= To do =
Your answer should consist of every line from the records that holds the string "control".

= Data provided =
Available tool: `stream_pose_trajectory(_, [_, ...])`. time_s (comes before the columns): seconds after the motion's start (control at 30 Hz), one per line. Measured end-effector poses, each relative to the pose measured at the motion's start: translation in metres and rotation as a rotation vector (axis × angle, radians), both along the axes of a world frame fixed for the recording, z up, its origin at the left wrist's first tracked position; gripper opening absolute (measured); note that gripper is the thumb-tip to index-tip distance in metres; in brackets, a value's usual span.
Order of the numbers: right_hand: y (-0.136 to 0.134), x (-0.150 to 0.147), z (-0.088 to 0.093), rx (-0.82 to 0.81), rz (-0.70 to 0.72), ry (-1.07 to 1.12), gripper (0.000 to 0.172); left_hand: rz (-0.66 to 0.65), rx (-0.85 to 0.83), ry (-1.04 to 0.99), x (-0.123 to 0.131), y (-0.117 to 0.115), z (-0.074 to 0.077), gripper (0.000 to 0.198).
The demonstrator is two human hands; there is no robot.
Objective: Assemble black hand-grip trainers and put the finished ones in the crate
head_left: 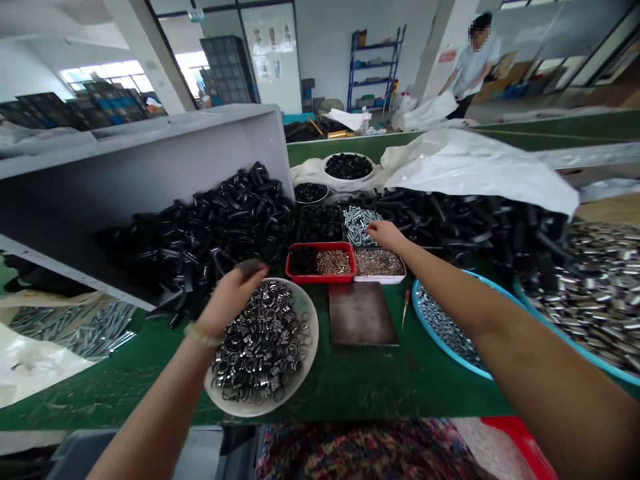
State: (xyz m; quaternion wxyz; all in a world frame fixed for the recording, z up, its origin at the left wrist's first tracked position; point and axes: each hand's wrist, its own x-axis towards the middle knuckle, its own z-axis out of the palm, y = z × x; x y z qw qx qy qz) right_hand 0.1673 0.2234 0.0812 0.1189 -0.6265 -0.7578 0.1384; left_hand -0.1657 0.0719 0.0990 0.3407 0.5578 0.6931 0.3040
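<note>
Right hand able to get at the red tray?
Likely yes: the right hand is close by the red tray, and only the low white tray lies alongside, with nothing tall in the way.

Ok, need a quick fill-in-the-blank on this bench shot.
The left hand is over a round white plate piled with shiny metal ____.
The right hand hovers near a small white tray, beside a rectangular tray coloured ____.
The rim of the round tray of bolts under the right forearm is ____.
A flat brown rectangular board lies on the ____ bench top.

Missing words: rings; red; blue; green.
</note>
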Motion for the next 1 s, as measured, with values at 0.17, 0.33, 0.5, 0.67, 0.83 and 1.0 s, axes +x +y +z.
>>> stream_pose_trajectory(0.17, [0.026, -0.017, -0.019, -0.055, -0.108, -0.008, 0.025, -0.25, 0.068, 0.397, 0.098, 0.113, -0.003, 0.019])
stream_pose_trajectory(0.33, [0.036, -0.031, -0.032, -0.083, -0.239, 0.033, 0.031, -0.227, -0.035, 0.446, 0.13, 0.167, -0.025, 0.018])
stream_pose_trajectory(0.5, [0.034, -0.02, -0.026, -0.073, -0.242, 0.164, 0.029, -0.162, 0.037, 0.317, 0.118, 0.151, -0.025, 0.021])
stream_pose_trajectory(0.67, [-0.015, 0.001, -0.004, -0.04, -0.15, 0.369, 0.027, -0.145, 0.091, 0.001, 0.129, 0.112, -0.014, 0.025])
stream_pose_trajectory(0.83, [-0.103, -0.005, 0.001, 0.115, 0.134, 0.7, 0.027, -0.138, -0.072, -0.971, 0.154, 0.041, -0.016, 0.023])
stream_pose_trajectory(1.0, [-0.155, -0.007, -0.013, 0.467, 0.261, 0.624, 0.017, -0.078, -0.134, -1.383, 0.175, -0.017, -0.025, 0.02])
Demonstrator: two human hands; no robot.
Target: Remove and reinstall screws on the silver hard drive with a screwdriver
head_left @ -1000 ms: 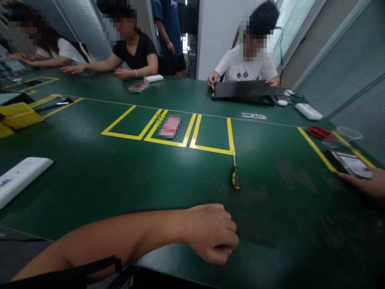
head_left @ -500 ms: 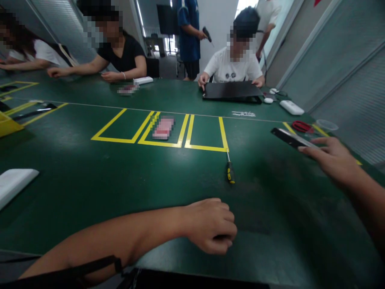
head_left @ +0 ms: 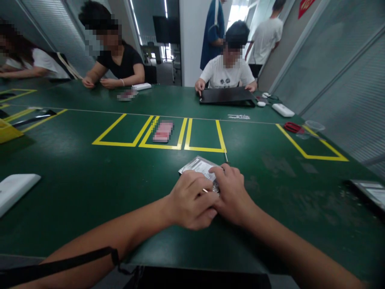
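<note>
Both of my hands meet at the middle of the green table [head_left: 90,168]. My right hand [head_left: 233,192] lies curled over the near end of a flat silver device with a label [head_left: 197,165] and holds it down. My left hand [head_left: 189,200] is closed beside it, pinching something thin and metallic that I cannot make out. Just beyond my right fingers, the thin shaft of a screwdriver [head_left: 225,157] pokes out, with its handle hidden under the hand.
Yellow tape boxes [head_left: 204,148] mark the table, one holding a pink item [head_left: 163,131]. A white box [head_left: 15,190] lies left and a dark flat device [head_left: 368,192] right. Red scissors [head_left: 291,127] and a clear cup [head_left: 314,126] sit far right. People sit opposite, one at a black laptop [head_left: 226,96].
My right hand has brought the flat device in from the right and set it down near the screwdriver. My left hand has moved forward and joined it.
</note>
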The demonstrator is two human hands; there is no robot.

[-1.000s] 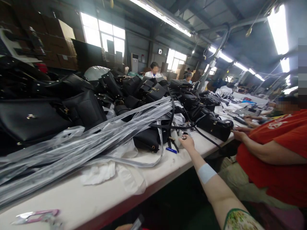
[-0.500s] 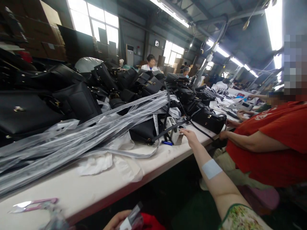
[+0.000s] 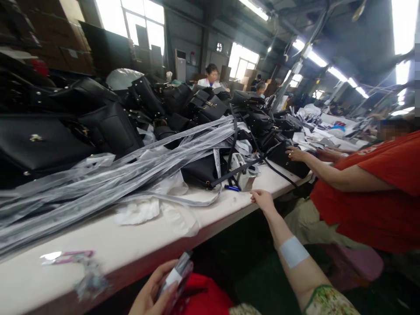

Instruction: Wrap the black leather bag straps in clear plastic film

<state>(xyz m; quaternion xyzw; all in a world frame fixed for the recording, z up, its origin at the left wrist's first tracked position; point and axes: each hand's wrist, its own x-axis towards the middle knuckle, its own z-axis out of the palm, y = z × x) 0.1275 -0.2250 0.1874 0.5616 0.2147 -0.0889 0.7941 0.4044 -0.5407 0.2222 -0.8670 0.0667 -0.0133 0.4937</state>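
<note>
In the head view my left hand (image 3: 154, 284) is low at the front, fingers closed round a dark strip in clear wrapping with a white label (image 3: 173, 278); its exact kind is unclear. My right hand (image 3: 262, 200) hovers at the table's front edge with its fingers pinched together. Whatever might be between those fingertips is too small to make out. Just behind it stands a whitish tape dispenser (image 3: 244, 179), a dark strap lying across it. Beside the dispenser lies a blue pen-like object (image 3: 231, 188). Left of these is a black handbag (image 3: 200, 171).
Long plastic-wrapped straps (image 3: 131, 183) cross the white table (image 3: 226, 212). A heap of black handbags (image 3: 111, 127) fills the back. Pink-handled snips (image 3: 72, 255) lie at front left near a crumpled clear bag (image 3: 92, 280). At right, a co-worker in a red shirt (image 3: 367, 197) touches another bag.
My right hand has drawn back from the tape dispenser towards the table edge. My left hand has risen further into view with the wrapped strip. The co-worker's hand has moved onto the bag.
</note>
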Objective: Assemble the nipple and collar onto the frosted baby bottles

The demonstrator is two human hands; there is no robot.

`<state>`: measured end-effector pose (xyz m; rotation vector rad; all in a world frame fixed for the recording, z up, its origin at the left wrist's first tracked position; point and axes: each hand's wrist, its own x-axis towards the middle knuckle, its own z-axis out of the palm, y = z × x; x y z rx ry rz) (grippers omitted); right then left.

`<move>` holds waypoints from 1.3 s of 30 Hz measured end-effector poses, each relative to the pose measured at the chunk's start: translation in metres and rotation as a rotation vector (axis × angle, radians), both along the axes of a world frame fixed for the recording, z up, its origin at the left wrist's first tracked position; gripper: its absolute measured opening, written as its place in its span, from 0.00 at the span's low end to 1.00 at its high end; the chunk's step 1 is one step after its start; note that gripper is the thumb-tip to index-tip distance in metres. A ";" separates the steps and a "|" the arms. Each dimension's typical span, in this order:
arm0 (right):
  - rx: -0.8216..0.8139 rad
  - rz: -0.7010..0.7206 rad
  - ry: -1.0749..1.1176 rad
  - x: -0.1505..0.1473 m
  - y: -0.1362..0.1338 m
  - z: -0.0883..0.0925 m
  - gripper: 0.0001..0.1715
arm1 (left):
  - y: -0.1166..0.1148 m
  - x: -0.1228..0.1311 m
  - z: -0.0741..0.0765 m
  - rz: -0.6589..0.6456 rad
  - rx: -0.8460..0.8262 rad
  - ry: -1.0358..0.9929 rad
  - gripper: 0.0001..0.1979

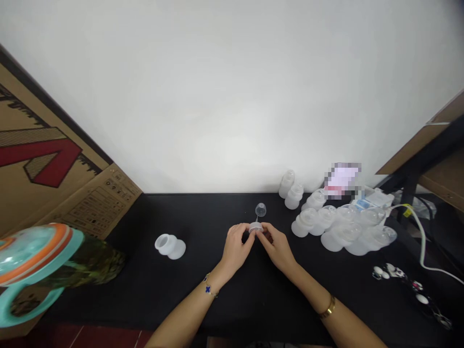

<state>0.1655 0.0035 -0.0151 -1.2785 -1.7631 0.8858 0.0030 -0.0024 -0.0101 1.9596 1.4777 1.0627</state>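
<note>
My left hand (236,247) and my right hand (276,245) meet over the middle of a black table (203,295). Both pinch a small grey round part (255,227) between their fingertips. A small clear dome-shaped cap (260,210) stands just behind that part; whether it is joined to it I cannot tell. A bracelet with a blue charm sits on my left wrist and a gold bangle on my right.
A white plastic bottle-shaped piece (170,246) lies to the left. Several like translucent pieces (340,227) are heaped at the right by the wall. A cardboard box (54,164) and a teal-orange object (32,261) are at left; a white cable (422,241) and small white parts (393,271) at right.
</note>
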 end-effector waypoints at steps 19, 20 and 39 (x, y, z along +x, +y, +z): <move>-0.032 0.017 0.004 0.002 -0.001 0.002 0.14 | -0.001 0.000 0.000 0.020 -0.035 0.005 0.10; -0.034 0.019 0.002 0.002 -0.001 0.002 0.14 | -0.001 0.000 0.000 0.018 -0.038 0.005 0.10; -0.037 0.040 -0.019 0.002 -0.001 0.002 0.16 | -0.002 0.000 0.000 0.014 -0.054 0.025 0.11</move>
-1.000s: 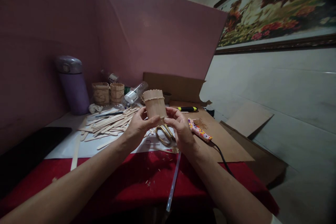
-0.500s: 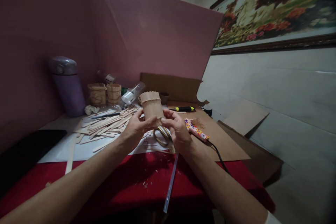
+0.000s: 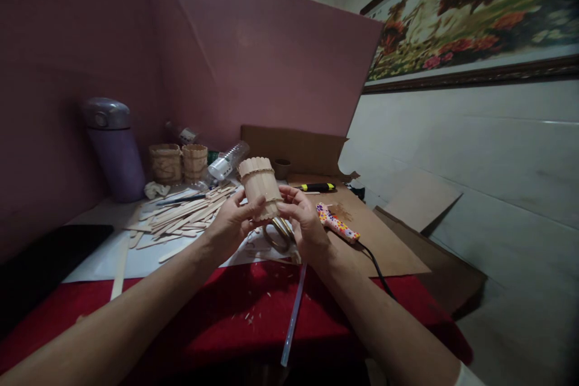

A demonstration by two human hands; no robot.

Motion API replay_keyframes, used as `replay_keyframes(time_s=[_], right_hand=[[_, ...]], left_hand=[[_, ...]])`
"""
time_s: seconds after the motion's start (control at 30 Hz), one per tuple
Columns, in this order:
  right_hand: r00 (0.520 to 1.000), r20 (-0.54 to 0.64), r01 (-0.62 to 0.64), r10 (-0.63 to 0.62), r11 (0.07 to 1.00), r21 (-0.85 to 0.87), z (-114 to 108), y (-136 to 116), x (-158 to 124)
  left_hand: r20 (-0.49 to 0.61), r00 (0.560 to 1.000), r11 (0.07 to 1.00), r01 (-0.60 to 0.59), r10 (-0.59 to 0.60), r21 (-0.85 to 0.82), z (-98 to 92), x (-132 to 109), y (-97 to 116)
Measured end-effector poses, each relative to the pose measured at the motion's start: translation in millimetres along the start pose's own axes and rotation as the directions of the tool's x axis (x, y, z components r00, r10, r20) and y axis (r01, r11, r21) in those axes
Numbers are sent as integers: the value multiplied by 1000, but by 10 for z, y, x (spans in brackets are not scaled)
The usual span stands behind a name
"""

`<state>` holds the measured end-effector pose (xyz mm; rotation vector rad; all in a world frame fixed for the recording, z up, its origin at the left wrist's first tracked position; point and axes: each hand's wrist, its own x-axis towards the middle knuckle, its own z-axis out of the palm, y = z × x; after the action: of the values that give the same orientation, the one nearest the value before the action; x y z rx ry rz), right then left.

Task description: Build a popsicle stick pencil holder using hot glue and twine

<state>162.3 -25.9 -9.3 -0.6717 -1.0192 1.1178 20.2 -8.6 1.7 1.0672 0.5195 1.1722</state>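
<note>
Between my hands, above the table, is a small cup made of wooden craft sticks (image 3: 260,184), with twine around its upper part and near its lower end. It leans a little to the left. My left hand (image 3: 236,215) grips its lower left side, thumb across the front. My right hand (image 3: 304,215) holds its lower right side with thumb and fingers. Below the cup lie gold-handled scissors (image 3: 278,238), partly hidden by my hands. A flower-patterned glue gun (image 3: 338,224) rests on cardboard to the right, and a clear glue stick (image 3: 294,319) points toward me.
Loose craft sticks (image 3: 181,217) are heaped on white paper at left. Behind them stand two stick-covered cups (image 3: 195,163), a plastic bottle (image 3: 229,160) and a purple flask (image 3: 115,154). A utility knife (image 3: 319,187) lies on the cardboard (image 3: 384,253). The glue gun's black cord (image 3: 377,268) crosses the right side.
The cup has tilted further to the left, so more of its lower twine and bottom edge shows. Both hands keep their grip at nearly the same place.
</note>
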Motion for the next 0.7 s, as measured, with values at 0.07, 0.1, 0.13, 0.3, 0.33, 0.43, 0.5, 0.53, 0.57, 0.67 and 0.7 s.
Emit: replay_keyframes(time_s=[0.07,0.1,0.13,0.3,0.33,0.43,0.5,0.53,0.57,0.67,0.7], right_hand=[[1000,3,0,0,1000,-5,-2,6,4],[1000,1,-1,1,1000,-8,-3,7,6],[1000,-1,-2,2,1000,-11,-4,8,7],[1000,-11,-6,6,1000,-13,-6,5,6],[1000,-11,-7,7,1000,-13,-5,3,7],[1000,-14,-9,8,1000,-15,-2,-2,9],[1000,-20,-11,10,1000,-18,1,-4,12],[1000,-23,-12,12,1000,-18,3,-3,13],[1000,-25,-14,14,1000,-19,4,-3,13],[999,-30,-16,15,999,-28,5,-3,9],[999,-31,-15,14,999,-33,4,-3,7]], left_hand=[[1,1000,1000,1,-1,-3,6,-4,7],[2,1000,1000,2,-2,-4,9,-6,9],[2,1000,1000,5,-5,-5,12,-8,12],[3,1000,1000,9,-9,-7,26,-17,15],[3,1000,1000,11,-11,-9,28,-17,14],[9,1000,1000,15,-15,-10,28,-13,9],[20,1000,1000,15,-15,-4,25,-10,6],[26,1000,1000,14,-14,0,23,-8,3],[29,1000,1000,11,-11,4,21,-8,1],[35,999,1000,3,-3,14,17,-10,-7],[37,999,1000,0,-1,20,16,-11,-9]])
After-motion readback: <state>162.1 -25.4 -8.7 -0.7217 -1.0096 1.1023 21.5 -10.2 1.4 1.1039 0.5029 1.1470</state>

= Exercise solution =
Available tool: `stream_pose_trajectory(_, [_, ...])`. time_s (comes before the columns): seconds after the motion's start (control at 30 Hz), one per line. Measured end-effector poses, each relative to the pose measured at the motion's start: translation in metres and rotation as a rotation vector (axis × angle, radians), both along the axes of a world frame fixed for the recording, z up, its origin at the left wrist's first tracked position; gripper opening absolute (measured); note that gripper is the thumb-tip to index-tip distance in metres; in brackets, a value's usual span.
time_s: seconds after the motion's start (control at 30 Hz), one per tuple

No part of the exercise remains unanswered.